然而陆夭可不打算这么轻易放过他们,她倒吸一口凉气,故作惊讶。
“太子妃要跟我秉烛夜谈的时候,还约了太子晚上见面吗?”她面上带点为难的神色,“那我岂不是打扰二位了?”
陆仁嘉顿时有种搬石头砸自己脚的感觉。
偏生陆夭还不依不饶。
“太子和太子妃还真是恩爱啊,多一日都等不得。佛门清净地,还有这种闲情逸致。
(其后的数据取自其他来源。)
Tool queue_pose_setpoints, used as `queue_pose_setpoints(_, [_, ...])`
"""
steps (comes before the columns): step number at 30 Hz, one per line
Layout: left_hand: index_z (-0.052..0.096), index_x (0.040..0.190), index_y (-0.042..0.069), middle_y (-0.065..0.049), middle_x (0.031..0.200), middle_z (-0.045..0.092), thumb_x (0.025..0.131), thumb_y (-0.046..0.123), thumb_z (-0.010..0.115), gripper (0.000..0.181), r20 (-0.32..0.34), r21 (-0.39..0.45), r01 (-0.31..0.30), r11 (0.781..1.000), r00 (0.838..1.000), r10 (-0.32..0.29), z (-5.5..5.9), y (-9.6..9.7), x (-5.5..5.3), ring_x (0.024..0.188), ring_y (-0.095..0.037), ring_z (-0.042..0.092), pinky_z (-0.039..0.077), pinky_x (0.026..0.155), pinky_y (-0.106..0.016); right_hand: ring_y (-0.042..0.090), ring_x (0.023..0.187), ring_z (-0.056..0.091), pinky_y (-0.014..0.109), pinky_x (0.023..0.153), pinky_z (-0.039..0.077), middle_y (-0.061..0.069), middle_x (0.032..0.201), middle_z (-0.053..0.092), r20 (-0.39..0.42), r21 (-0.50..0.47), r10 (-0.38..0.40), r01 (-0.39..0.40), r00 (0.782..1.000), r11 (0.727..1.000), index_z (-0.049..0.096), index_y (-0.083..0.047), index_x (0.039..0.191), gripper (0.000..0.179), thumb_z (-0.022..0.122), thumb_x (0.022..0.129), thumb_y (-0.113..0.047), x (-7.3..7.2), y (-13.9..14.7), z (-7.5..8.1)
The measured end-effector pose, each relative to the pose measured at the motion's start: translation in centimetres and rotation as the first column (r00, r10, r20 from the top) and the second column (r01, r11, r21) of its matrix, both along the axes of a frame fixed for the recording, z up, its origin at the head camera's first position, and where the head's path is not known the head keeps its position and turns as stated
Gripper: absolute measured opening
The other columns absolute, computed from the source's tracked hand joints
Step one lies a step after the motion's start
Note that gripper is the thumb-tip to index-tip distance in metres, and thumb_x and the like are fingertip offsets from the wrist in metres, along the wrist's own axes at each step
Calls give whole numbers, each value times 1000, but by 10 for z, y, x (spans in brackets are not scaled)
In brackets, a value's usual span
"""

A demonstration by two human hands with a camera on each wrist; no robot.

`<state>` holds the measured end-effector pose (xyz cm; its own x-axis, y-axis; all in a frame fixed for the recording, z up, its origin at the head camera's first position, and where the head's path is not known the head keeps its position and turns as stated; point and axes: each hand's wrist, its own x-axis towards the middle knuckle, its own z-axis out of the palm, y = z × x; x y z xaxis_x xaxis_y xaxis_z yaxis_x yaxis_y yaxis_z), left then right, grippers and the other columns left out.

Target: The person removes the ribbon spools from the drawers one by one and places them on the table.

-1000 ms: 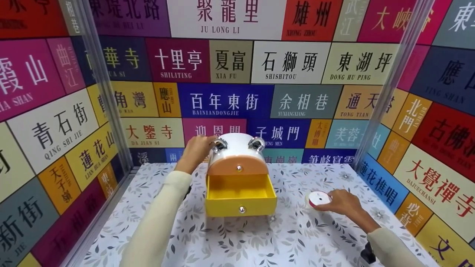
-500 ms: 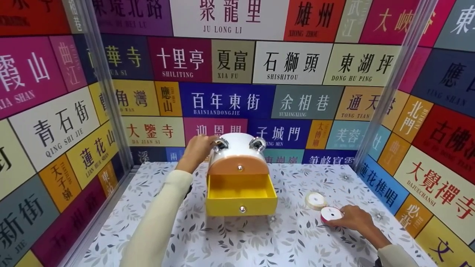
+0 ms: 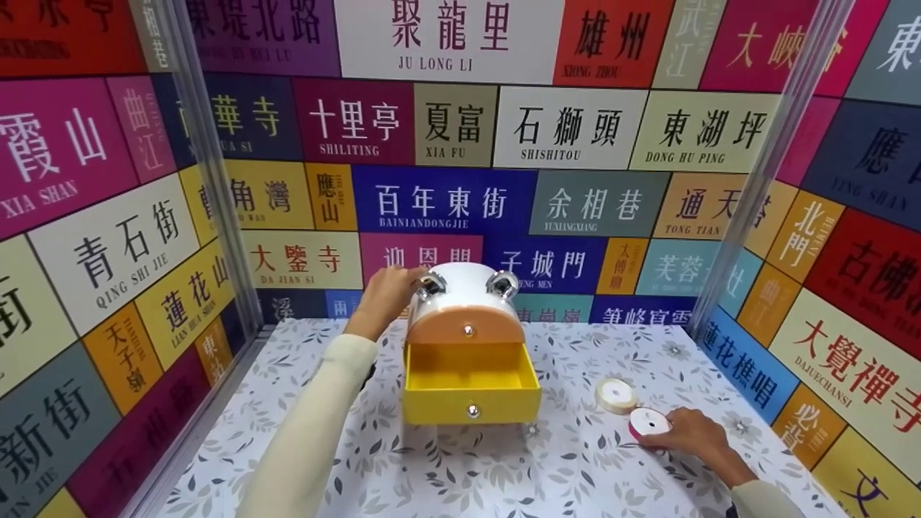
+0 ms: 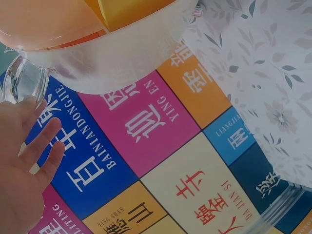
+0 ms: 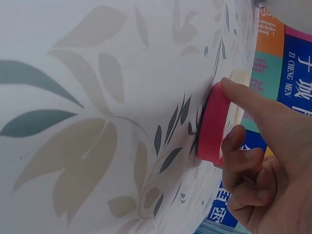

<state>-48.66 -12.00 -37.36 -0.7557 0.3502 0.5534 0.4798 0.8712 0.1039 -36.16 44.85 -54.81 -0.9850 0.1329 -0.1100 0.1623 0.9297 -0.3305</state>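
Back wall [image 3: 442,198]: patchwork of blue, red, grey, cream and magenta panels lettered in Chinese characters with romanised names, BAINIANDONGJIE and SHISHITOU among them; left wall [image 3: 115,241] and right wall [image 3: 856,280], in the same patchwork, QING SHI JIE legible on the left. Counter [image 3: 561,467]: white covering printed with grey and beige leaves and flowers, reaching back to the rear wall. Corner strips, two, translucent: left one [image 3: 216,194], right one [image 3: 759,180], each rising where two walls meet. Domed box [image 3: 466,277]: white top, orange upper front, standing toward the rear of the counter, about mid-width. Sleeves, cream: left sleeve [image 3: 302,432], right sleeve [image 3: 766,500]. Yellow drawer [image 3: 439,410]: lower one of the box, pulled out, interior showing. Left hand [image 3: 383,298]: fingers against the left silver ring [image 3: 432,285] of the box; whether it grips cannot be told. Right hand [image 3: 701,435]: thumb and fingers pinching the red-edged roll [image 3: 640,423], white-faced, right of the box, low over or on the counter, contact uncertain. Cream roll [image 3: 617,394]: lying flat on the counter, just beyond the red-edged one. Knobs, two, shiny: upper knob [image 3: 469,331] on the orange front, lower knob [image 3: 473,411] on the yellow
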Motion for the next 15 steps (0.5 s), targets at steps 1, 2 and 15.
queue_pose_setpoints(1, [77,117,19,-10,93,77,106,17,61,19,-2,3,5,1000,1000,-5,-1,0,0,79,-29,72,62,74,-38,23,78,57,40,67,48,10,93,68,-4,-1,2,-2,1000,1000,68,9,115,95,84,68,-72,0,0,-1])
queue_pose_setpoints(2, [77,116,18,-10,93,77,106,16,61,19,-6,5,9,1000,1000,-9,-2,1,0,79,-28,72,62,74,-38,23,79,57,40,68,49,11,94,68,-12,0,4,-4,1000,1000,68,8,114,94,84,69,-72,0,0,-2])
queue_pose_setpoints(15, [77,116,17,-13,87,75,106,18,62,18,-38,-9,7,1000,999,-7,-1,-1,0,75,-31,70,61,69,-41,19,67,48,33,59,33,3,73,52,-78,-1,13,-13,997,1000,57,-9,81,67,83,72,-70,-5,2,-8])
”她忽然像想起什么似的,“哎呀,早知道,我就是死也不能让婉贵嫔给我送经书,连累无辜真是太罪过了。”
她主动挑起话题,把婉贵嫔置于被害者角色。婉贵嫔一听,立刻明白了其中深意,顺势抱着启献帝大腿哭起来。
“臣妾偶遇宁王妃聊的投机,想给她送本手抄的经书。刚好她要去公主那里,臣妾就说给她送到厢房去。谁知道臣妾刚一进门,就被抱住了……”下面的话不言而喻,“还好陛下来得及时,不然臣妾真是没脸活了。”
这话等于把错全都推到了太子身上,还顺便替自己解释了并未失身,只是虚惊一场。
陆夭在心底笑笑,看来婉贵嫔也不是个蠢人。